### TASK TO COMPLETE
Reproduce the listing in full. Omit the pictures.

### GIVEN MATERIAL
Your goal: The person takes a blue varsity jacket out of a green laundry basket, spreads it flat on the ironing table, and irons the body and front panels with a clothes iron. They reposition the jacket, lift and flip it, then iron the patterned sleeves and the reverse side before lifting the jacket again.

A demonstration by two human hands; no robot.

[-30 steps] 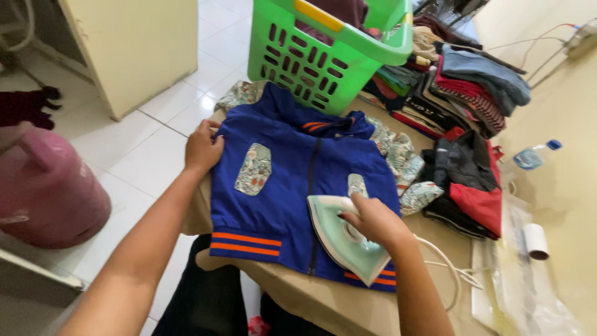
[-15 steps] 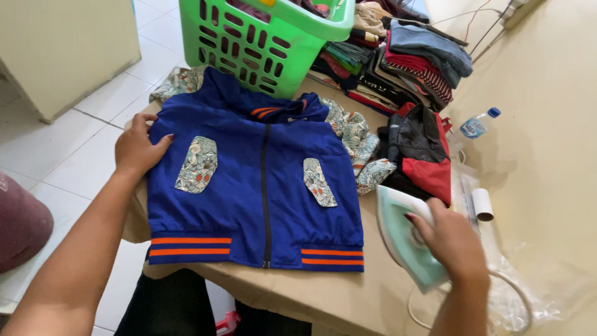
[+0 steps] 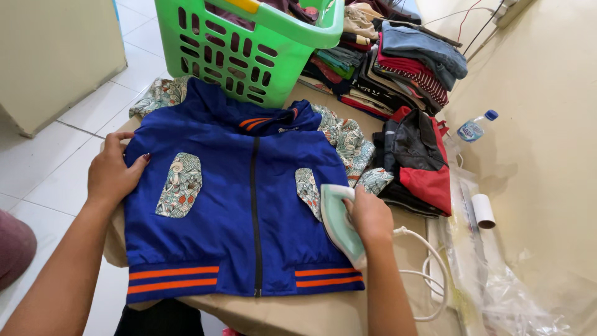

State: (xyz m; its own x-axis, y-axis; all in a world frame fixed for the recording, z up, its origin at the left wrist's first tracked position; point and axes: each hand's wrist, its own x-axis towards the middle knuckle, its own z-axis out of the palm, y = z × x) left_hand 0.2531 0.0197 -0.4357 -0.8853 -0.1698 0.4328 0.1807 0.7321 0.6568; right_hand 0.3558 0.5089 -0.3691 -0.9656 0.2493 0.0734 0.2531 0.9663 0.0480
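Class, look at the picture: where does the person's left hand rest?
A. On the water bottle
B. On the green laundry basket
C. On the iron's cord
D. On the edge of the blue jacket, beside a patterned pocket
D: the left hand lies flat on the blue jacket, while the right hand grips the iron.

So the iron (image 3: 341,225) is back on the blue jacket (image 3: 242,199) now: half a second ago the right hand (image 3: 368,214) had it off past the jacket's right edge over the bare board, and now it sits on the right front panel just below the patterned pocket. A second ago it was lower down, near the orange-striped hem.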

### SOLUTION TO THIS EXERCISE
Your goal: The person takes a blue varsity jacket out of a green laundry basket, spreads it flat on the ironing table, and irons the body and front panels with a clothes iron. They reposition the jacket, lift and flip it, then iron the patterned sleeves and the reverse side before lifting the jacket again.

A demonstration by two human hands; no robot.

[-30 steps] 
[-15 steps] 
[+0 steps] 

State: (xyz m; its own x-axis, y-axis; all in a world frame fixed for the recording, z up, its origin at the left wrist's first tracked position; point and axes: each hand's wrist, its own x-axis towards the middle knuckle, its own z-axis out of the palm, y = z × x) left_hand 0.2531 0.0197 -0.4357 -0.8853 -0.1698 0.4328 0.1807 0.7321 0.6568; right_hand 0.3558 0.5089 -0.3691 -0.9656 0.2493 0.0734 0.2531 0.9663 0.0480
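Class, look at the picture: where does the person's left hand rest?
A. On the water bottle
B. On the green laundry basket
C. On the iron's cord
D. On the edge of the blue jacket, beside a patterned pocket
D: the left hand lies flat on the blue jacket, while the right hand grips the iron.

So the iron (image 3: 341,225) is back on the blue jacket (image 3: 242,199) now: half a second ago the right hand (image 3: 368,214) had it off past the jacket's right edge over the bare board, and now it sits on the right front panel just below the patterned pocket. A second ago it was lower down, near the orange-striped hem.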

No further response is required.